El descontento no radica únicamente en la complejidad logística de un Mundial que se jugará en tres continentes —con partidos inaugurales en Argentina, Uruguay y Paraguay, y el resto en España, Portugal y Marruecos—, sino en los efectos colaterales que un evento de este tipo puede provocar en una ciudad como San Sebastián. "Estamos ante una iniciativa que aumentará todavía más la turistificación de Donostia", afirman los vecinos, preocupados por el impacto en la calidad de vida y el tejido social local.
¿Por qué los vecinos de San Sebastián no quieren recibir el Mundial?
Entre las críticas expresadas, destacan el empeoramiento de la emergencia habitacional, la intensificación del turismo, la mercantilización del espacio urbano, la construcción de infraestructuras de transporte poco sostenibles y la implementación de medidas de seguridad que, según ellos, podrían limitar la libertad y el bienestar de los ciudadanos. A juicio de las agrupaciones firmantes, el Mundial es un negocio que beneficia a unos pocos a costa del perjuicio de la mayoría.

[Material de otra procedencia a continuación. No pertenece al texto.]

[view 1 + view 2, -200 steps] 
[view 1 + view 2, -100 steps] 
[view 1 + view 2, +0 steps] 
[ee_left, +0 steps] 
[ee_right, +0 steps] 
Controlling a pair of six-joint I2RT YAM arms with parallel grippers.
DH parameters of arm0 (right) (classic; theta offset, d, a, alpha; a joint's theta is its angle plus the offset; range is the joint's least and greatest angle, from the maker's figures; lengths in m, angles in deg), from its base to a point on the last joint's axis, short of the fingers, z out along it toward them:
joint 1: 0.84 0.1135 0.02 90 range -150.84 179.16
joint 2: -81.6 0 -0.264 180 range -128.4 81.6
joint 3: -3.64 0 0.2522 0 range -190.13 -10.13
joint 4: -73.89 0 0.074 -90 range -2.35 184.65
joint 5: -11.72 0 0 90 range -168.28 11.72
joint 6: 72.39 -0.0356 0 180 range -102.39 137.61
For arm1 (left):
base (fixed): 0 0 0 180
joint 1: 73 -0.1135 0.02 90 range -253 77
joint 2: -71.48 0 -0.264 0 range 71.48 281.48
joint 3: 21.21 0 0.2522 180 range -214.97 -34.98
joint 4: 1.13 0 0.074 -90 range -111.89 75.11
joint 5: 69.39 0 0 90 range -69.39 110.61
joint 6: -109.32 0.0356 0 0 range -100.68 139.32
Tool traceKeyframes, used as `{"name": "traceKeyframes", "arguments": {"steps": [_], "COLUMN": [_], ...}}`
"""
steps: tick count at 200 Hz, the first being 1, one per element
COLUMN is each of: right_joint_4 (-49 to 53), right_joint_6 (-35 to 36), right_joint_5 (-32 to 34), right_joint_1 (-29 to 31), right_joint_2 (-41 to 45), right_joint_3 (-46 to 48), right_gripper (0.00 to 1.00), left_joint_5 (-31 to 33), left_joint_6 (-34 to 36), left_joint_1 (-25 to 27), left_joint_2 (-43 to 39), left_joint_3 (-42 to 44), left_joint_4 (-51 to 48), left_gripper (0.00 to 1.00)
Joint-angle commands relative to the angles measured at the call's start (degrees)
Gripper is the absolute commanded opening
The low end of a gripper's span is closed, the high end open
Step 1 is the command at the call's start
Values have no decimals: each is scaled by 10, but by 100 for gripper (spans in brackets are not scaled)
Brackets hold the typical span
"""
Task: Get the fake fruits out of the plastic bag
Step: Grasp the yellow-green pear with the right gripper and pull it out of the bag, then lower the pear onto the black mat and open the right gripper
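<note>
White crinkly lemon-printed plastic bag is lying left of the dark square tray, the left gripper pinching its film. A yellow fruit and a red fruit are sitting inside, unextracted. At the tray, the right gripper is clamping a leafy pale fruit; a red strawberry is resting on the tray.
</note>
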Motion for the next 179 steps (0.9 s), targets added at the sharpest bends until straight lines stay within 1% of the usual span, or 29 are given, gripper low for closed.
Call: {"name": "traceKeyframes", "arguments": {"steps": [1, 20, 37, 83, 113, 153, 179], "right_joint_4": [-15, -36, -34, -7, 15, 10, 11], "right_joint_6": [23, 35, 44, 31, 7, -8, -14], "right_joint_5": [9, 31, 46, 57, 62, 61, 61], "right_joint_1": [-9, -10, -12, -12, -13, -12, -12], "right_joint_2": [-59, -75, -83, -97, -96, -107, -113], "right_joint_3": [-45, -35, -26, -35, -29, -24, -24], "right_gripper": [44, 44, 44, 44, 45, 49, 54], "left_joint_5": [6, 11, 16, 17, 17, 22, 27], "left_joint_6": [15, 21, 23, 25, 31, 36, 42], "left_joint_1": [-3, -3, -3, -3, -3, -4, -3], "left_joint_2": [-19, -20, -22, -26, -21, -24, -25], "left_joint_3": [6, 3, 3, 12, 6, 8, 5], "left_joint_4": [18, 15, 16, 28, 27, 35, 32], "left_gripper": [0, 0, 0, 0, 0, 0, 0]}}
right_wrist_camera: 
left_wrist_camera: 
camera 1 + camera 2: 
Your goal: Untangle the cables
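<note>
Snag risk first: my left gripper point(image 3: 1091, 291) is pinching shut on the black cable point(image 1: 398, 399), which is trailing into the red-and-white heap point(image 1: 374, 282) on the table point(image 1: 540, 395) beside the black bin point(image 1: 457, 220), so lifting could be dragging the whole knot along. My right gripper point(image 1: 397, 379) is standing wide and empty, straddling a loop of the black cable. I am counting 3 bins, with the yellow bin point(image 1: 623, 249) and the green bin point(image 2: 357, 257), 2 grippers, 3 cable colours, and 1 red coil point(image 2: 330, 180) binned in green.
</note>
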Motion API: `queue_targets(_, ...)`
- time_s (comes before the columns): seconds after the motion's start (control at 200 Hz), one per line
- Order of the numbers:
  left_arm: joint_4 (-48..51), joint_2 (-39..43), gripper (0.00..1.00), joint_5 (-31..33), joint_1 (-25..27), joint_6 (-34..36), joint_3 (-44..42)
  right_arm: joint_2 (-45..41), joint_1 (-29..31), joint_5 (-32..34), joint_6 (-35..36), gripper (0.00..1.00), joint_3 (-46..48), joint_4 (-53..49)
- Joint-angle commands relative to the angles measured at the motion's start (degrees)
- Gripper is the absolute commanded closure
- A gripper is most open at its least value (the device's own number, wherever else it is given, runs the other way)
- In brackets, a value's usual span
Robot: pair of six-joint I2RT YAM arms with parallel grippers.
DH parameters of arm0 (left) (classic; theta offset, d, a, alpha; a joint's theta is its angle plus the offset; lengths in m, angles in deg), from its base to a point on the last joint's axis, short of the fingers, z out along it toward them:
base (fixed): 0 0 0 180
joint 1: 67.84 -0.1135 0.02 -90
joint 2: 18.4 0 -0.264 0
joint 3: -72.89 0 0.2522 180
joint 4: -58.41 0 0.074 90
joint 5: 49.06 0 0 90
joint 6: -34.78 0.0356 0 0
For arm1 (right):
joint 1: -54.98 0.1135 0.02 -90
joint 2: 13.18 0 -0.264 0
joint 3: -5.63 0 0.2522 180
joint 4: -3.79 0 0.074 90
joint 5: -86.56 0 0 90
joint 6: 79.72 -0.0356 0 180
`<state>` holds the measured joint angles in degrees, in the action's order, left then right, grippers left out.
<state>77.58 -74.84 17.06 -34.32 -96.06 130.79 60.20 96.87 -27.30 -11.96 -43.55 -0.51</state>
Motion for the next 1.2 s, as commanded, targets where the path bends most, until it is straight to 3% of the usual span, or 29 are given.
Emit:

El comunicado también señala que los discursos institucionales que justifican la elección de San Sebastián como sede —como "poner la ciudad en el mapa mundial" o "acercar el deporte a la ciudadanía"— son vacíos y encubren intereses económicos relacionados con la especulación inmobiliaria y el auge del turismo. Para los vecinos, no se trata de una oportunidad de crecimiento, sino de una amenaza al modelo de ciudad que desean preservar.
Cabe recordar que en el Mundial de España 1982, San Sebastián no fue sede debido a que el antiguo estadio de Atocha tenía una capacidad reducida, a pesar del excelente momento futbolístico que vivía la Real Sociedad en aquel entonces. Hoy, con un estadio moderno como Anoeta, la ciudad tiene la infraestructura necesaria, pero parece que el verdadero obstáculo es el rechazo social, que pone en duda si el País Vasco recibirá con los brazos abiertos la Copa del Mundo.